> Work required
No pictures go into the output, which should consist only of the lines from the first line of the data through the line with "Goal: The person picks", copied exactly.

(Source data)
※
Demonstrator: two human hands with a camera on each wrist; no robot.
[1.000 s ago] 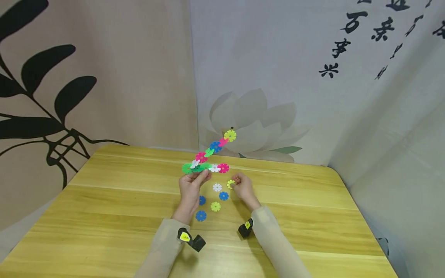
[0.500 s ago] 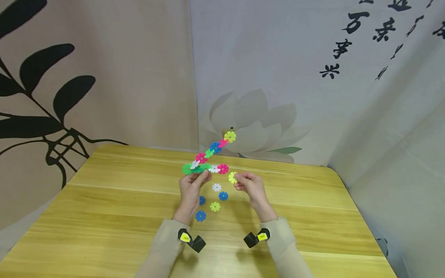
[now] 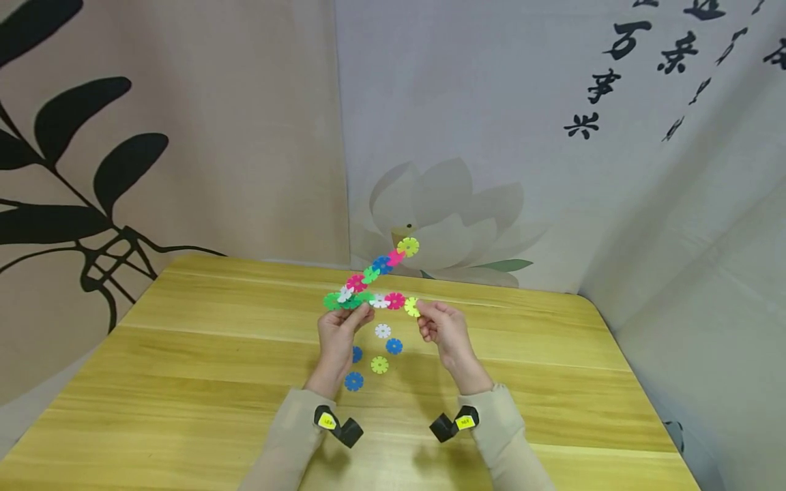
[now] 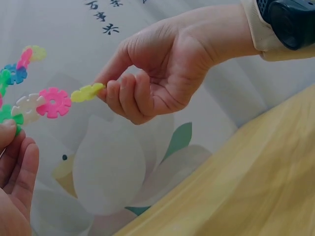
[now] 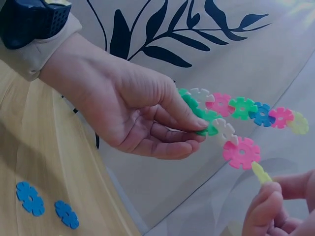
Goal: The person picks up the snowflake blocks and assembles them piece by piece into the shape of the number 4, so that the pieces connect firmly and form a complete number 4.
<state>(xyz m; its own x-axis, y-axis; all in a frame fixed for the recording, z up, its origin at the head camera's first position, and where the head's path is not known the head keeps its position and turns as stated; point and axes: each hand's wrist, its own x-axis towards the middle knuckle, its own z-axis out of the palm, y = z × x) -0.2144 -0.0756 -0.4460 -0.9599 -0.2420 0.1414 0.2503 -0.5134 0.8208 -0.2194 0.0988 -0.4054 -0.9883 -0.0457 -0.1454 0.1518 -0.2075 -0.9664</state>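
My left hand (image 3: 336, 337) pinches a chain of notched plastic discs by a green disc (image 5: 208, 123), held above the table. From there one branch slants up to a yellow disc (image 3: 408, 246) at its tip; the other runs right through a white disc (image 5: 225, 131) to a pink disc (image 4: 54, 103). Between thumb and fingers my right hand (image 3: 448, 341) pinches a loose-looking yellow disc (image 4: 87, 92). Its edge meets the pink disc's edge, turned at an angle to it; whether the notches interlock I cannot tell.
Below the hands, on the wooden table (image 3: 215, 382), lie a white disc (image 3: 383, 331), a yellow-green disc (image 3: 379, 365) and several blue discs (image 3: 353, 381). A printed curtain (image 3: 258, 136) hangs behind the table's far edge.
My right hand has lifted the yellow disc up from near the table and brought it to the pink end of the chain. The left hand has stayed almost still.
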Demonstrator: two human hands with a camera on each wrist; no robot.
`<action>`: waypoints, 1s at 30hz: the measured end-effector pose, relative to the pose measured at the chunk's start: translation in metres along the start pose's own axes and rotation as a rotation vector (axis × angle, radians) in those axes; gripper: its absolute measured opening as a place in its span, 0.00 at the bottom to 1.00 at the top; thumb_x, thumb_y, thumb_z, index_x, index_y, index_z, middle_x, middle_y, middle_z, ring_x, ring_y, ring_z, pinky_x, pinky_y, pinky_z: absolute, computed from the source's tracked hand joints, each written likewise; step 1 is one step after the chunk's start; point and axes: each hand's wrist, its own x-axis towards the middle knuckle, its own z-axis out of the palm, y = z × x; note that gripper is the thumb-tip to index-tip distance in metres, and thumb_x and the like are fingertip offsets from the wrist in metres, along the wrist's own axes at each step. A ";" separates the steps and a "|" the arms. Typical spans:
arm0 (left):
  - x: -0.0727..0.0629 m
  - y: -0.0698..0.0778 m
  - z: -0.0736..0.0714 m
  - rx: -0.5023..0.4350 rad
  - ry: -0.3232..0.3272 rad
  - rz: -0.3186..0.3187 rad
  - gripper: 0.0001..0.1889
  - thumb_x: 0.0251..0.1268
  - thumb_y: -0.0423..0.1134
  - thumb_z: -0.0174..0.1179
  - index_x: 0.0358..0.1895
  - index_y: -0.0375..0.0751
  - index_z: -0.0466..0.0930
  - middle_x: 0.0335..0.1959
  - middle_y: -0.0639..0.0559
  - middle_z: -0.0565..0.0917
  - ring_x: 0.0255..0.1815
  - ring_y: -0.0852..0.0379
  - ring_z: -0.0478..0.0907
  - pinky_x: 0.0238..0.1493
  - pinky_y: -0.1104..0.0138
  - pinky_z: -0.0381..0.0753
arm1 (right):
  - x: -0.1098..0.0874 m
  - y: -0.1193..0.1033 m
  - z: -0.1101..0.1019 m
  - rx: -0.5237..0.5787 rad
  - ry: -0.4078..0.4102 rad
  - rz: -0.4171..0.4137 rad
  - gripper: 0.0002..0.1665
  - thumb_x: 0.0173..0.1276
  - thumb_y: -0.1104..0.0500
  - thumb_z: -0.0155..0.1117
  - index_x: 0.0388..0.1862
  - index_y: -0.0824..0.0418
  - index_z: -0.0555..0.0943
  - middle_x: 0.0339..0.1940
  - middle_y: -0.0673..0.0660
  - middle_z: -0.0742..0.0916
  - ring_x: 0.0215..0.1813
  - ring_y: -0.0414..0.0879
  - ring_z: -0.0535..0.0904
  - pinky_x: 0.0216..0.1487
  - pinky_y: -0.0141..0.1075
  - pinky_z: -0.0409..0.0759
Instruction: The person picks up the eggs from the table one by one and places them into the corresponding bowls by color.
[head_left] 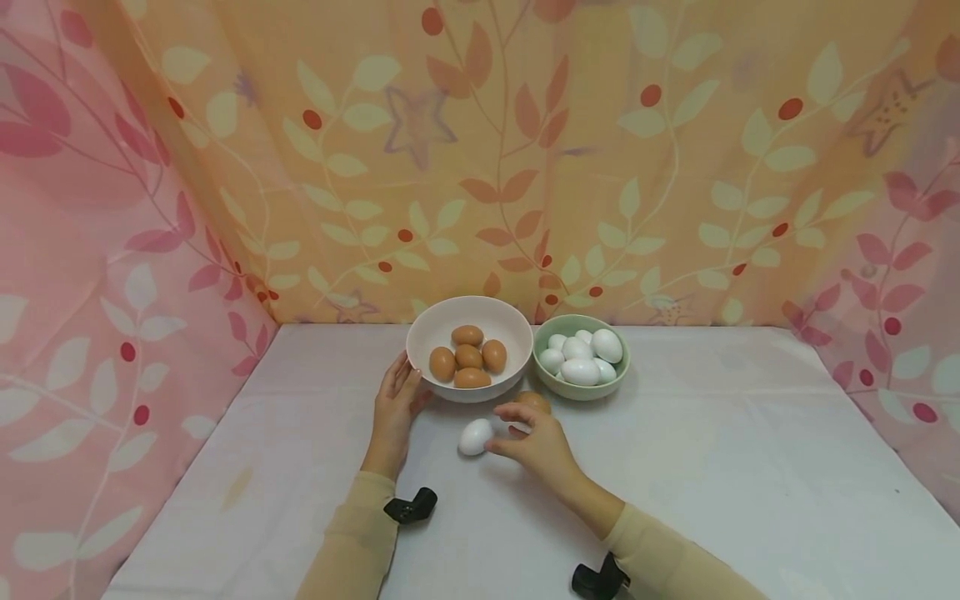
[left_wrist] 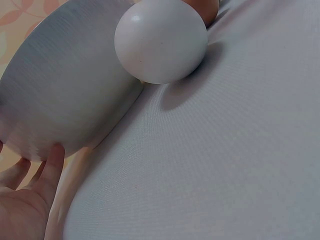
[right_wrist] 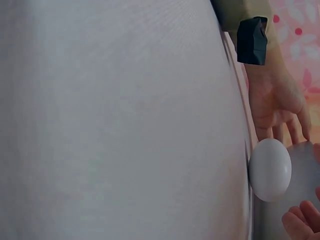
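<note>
My left hand (head_left: 392, 414) rests against the left side of a large pale bowl (head_left: 420, 342). Its thumb and fingers (left_wrist: 55, 155) touch the outer wall in the left wrist view. Several brown eggs (head_left: 468, 357) lie inside that bowl. In front of it a single white egg (head_left: 476, 437) lies on the white cloth. My right hand (head_left: 543, 446) hovers just right of this egg, thumb tip close to its side and fingers loosely bent, nothing held. Behind the right fingers a brown egg (head_left: 534, 402) on the cloth is partly hidden. The right wrist view shows fingers (right_wrist: 297, 225) apart from the white egg.
A smaller green bowl (head_left: 547, 382) with several white eggs (head_left: 581, 358) stands right beside the pale bowl. Both bowls are near the back edge of the cloth-covered table (head_left: 750, 467). Patterned curtains (head_left: 480, 167) hang behind and at both sides.
</note>
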 end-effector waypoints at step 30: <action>0.001 -0.001 -0.001 -0.035 -0.029 0.010 0.30 0.76 0.43 0.54 0.77 0.51 0.57 0.80 0.50 0.58 0.76 0.51 0.64 0.70 0.50 0.73 | 0.016 0.004 0.022 -0.233 -0.078 0.045 0.32 0.47 0.62 0.83 0.52 0.69 0.82 0.48 0.62 0.88 0.49 0.53 0.85 0.53 0.45 0.84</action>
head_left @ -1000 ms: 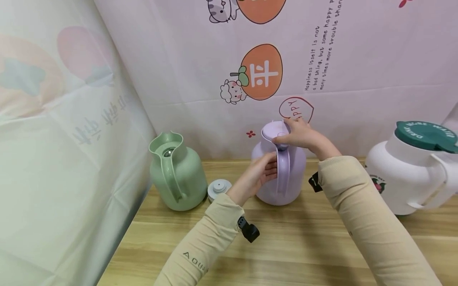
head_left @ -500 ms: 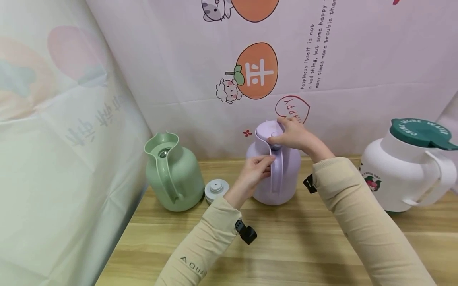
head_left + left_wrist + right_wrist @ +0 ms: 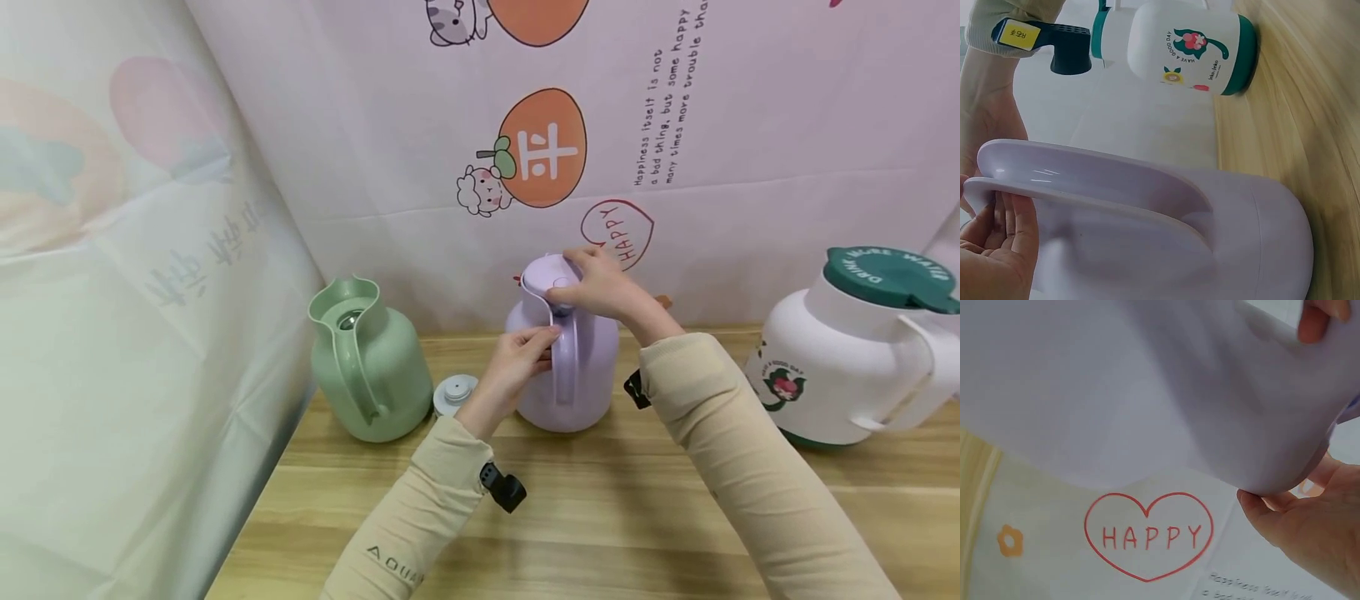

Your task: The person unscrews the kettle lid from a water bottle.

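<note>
A lavender thermos jug (image 3: pixel 592 367) stands on the wooden table, its handle (image 3: pixel 566 367) facing me. Thumb and fingers of my left hand (image 3: pixel 513 362) pinch the upper end of that handle; the left wrist view shows the fingertips behind its edge. From above, my right hand (image 3: pixel 603 287) spans and grips the lavender lid (image 3: pixel 546 273) seated in the jug's mouth. In the right wrist view, fingers of the right hand (image 3: pixel 1310 512) lie against the rim of the jug's neck. To the left, a green thermos jug (image 3: pixel 375 367) stands with its mouth uncovered.
A pale grey stopper (image 3: pixel 454 392) lies between the two jugs, partly hidden by my left wrist. At right stands a white thermos jug (image 3: pixel 825 367) with a dark green lid (image 3: pixel 888 279). A printed cloth (image 3: pixel 420 167) hangs behind the table (image 3: pixel 570 517).
The lavender jug has shifted a little left, toward the green one, both hands moving with it. My left fingers have gone from lying beside the handle to pinching its top.
</note>
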`<state>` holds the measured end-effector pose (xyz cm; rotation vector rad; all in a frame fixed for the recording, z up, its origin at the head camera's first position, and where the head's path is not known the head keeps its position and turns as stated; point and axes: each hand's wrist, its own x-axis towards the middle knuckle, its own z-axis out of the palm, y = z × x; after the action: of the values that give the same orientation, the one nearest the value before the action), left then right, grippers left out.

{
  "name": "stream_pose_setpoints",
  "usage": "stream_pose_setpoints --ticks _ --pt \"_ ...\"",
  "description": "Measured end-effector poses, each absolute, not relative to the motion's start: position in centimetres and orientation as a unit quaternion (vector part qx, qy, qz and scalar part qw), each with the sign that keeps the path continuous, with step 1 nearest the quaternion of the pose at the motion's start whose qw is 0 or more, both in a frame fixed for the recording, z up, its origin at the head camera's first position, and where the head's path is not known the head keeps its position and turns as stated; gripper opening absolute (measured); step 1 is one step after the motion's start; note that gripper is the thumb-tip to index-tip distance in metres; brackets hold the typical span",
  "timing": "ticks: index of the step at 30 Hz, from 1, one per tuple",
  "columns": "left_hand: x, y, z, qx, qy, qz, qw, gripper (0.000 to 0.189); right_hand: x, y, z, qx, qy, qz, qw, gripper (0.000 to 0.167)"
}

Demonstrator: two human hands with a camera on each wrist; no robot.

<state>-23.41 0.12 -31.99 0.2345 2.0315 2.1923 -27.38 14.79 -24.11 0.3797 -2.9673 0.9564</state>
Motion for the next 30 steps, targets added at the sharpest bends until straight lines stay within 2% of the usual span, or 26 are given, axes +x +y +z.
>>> stream_pose_setpoints --ticks 7,17,30 --pt "-23.6 -0.4 -32.0 0.089 0.684 0.719 0.088 0.035 -27.0 14.7 -24.1 0.126 -0.951 0.281 0.001 0.079" --pt "-24.4 -0.9 -31.6 0.115 0.687 0.701 0.149 0.033 -27.1 15.0 -23.6 0.171 -0.95 0.26 0.012 0.076" --pt "-24.9 -1.5 -31.5 0.147 0.696 0.689 0.138 0.031 -27.3 14.4 -22.7 0.179 -0.948 0.263 -0.008 0.076"
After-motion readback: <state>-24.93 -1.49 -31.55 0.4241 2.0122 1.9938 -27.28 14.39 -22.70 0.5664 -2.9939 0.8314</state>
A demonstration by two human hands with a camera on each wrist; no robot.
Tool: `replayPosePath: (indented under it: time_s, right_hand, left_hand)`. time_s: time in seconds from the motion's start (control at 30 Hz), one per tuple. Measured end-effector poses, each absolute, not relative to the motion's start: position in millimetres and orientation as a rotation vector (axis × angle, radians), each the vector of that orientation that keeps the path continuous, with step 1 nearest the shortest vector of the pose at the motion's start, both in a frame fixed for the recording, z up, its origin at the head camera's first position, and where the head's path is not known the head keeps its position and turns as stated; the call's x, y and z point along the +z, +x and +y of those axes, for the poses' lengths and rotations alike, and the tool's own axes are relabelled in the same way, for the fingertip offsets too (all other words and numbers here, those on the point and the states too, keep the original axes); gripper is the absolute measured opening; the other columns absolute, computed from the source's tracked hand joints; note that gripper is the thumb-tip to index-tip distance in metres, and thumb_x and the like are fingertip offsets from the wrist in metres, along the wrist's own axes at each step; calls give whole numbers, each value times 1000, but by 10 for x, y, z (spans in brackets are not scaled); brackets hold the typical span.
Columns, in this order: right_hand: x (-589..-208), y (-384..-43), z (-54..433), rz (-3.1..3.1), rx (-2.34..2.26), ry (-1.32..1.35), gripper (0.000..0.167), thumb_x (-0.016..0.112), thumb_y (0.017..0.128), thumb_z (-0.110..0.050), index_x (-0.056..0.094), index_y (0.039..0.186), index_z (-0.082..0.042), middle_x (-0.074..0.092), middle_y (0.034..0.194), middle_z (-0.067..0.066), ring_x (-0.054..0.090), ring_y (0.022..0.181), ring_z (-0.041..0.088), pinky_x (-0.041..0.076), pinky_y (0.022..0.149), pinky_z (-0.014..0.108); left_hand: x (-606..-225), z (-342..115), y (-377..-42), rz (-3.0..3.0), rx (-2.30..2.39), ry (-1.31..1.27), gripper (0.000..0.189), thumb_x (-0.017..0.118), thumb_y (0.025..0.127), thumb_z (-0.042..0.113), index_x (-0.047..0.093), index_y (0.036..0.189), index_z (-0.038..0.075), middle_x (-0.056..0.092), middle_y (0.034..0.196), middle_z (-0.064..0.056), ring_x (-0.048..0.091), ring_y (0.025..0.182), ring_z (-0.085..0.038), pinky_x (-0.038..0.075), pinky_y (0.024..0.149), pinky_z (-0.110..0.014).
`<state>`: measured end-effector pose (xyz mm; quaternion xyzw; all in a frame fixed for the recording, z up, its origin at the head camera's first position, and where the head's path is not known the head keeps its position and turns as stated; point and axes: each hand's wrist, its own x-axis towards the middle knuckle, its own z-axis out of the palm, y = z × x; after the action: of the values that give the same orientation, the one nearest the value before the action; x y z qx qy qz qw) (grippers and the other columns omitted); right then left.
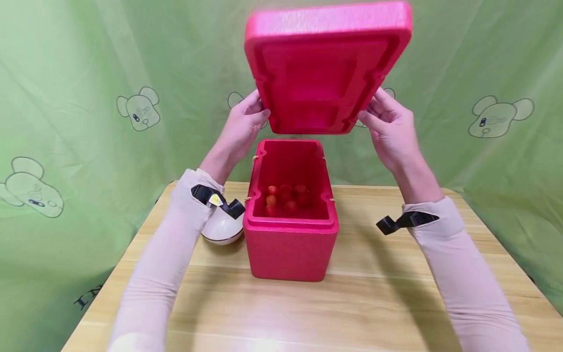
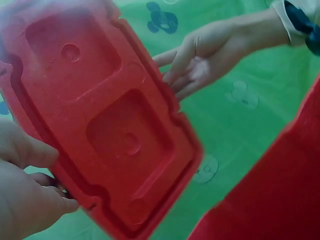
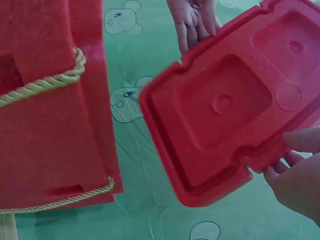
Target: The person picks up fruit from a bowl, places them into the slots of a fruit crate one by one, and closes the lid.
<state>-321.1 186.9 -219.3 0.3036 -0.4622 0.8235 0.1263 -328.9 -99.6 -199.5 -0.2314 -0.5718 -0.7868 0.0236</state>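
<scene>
Both hands hold a red foam lid [image 1: 321, 78] up in the air above and behind a red foam box [image 1: 290, 252]. The left hand [image 1: 246, 122] grips the lid's left edge, thumb on the near side. On the opposite edge, the right hand [image 1: 391, 127] pinches the lid between thumb and fingers. The lid is tilted, so its recessed underside faces the head camera; two square hollows show in the left wrist view. Inside the uncovered box lie several small red-orange fruits [image 1: 290, 206] that look like cherry tomatoes.
A white bowl [image 1: 222, 227] with a dark rim stands left of the box, partly behind the left wrist strap. Yellow rope [image 3: 45, 86] runs along the box's side. The wooden table [image 1: 281, 313] is backed by a green curtain [image 1: 79, 98] with bear-head prints.
</scene>
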Motion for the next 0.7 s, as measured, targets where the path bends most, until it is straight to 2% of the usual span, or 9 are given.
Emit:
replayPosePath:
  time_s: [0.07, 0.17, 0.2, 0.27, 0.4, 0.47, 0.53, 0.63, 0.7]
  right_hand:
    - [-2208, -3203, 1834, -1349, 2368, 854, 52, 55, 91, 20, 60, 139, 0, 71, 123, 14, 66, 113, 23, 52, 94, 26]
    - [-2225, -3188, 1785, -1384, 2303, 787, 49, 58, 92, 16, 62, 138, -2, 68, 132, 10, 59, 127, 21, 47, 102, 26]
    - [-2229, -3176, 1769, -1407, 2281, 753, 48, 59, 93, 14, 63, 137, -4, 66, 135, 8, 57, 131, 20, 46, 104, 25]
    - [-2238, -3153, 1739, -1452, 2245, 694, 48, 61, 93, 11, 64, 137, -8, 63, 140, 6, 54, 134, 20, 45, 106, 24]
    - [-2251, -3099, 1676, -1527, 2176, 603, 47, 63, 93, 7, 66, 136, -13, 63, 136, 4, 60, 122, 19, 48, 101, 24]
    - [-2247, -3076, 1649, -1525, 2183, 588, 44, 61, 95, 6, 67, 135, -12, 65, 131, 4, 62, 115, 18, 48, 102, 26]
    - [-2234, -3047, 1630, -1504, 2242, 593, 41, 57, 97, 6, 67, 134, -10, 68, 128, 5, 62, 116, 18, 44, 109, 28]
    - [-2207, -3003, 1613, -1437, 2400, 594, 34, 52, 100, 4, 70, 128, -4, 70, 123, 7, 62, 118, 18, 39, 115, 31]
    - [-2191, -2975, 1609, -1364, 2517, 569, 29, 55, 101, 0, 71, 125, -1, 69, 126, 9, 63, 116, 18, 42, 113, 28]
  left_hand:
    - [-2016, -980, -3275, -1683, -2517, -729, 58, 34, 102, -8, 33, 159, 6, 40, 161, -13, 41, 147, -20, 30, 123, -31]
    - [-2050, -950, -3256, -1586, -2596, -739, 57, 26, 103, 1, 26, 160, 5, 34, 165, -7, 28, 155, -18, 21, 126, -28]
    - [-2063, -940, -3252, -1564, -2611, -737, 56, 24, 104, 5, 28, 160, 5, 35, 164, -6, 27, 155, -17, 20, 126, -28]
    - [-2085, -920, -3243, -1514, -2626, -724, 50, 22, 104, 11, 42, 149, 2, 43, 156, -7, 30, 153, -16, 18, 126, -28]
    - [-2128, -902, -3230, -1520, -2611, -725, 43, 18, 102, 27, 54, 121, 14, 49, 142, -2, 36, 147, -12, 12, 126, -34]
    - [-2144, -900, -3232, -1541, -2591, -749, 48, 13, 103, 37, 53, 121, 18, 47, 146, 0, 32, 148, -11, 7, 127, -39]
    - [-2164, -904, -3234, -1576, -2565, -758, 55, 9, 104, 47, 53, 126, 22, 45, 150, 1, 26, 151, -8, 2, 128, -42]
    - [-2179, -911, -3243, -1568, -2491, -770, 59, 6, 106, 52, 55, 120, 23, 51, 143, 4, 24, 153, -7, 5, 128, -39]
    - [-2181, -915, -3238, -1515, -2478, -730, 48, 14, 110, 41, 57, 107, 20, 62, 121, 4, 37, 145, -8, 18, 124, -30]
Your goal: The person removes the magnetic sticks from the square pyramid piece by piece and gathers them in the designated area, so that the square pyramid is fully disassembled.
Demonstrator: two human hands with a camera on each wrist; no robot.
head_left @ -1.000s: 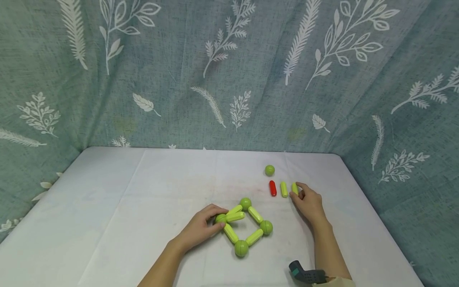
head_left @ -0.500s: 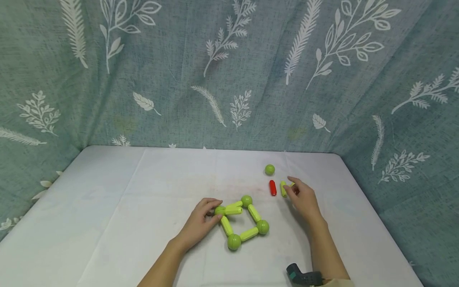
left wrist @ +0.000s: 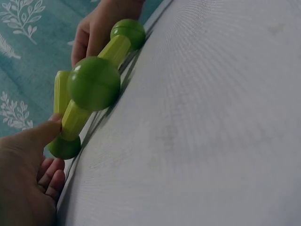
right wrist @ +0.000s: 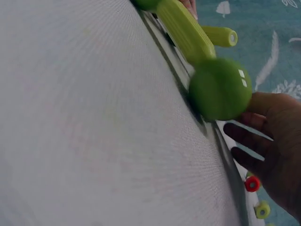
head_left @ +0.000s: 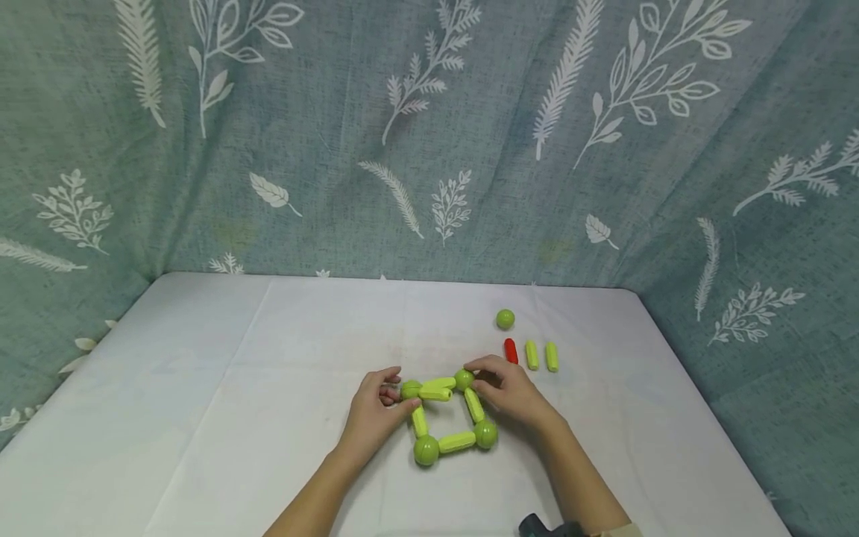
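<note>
A four-sided toy frame of yellow-green rods and green balls lies between the hands on the white-covered table. My left hand grips the far left ball between thumb and fingers. From that ball an extra rod juts out, its other end free, alongside the frame's far side. My right hand pinches the far right ball. In the right wrist view, the near right ball partly hides that hand's fingertips.
Behind the right hand lie a red rod and two loose yellow-green rods. A single green ball sits farther back. A leaf-patterned curtain hangs behind the table. A dark device is near the right forearm.
My right hand has let go of the rightmost loose rod and moved left to the frame's far right ball. The frame has turned slightly, its near side shifting left, with my left hand still on it.
</note>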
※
> Output
Demonstrator: two human hands with a camera on each wrist; no robot.
[1.000 s ago] 
[0.500 s ago] 
[now] 
[now] 
[now] 
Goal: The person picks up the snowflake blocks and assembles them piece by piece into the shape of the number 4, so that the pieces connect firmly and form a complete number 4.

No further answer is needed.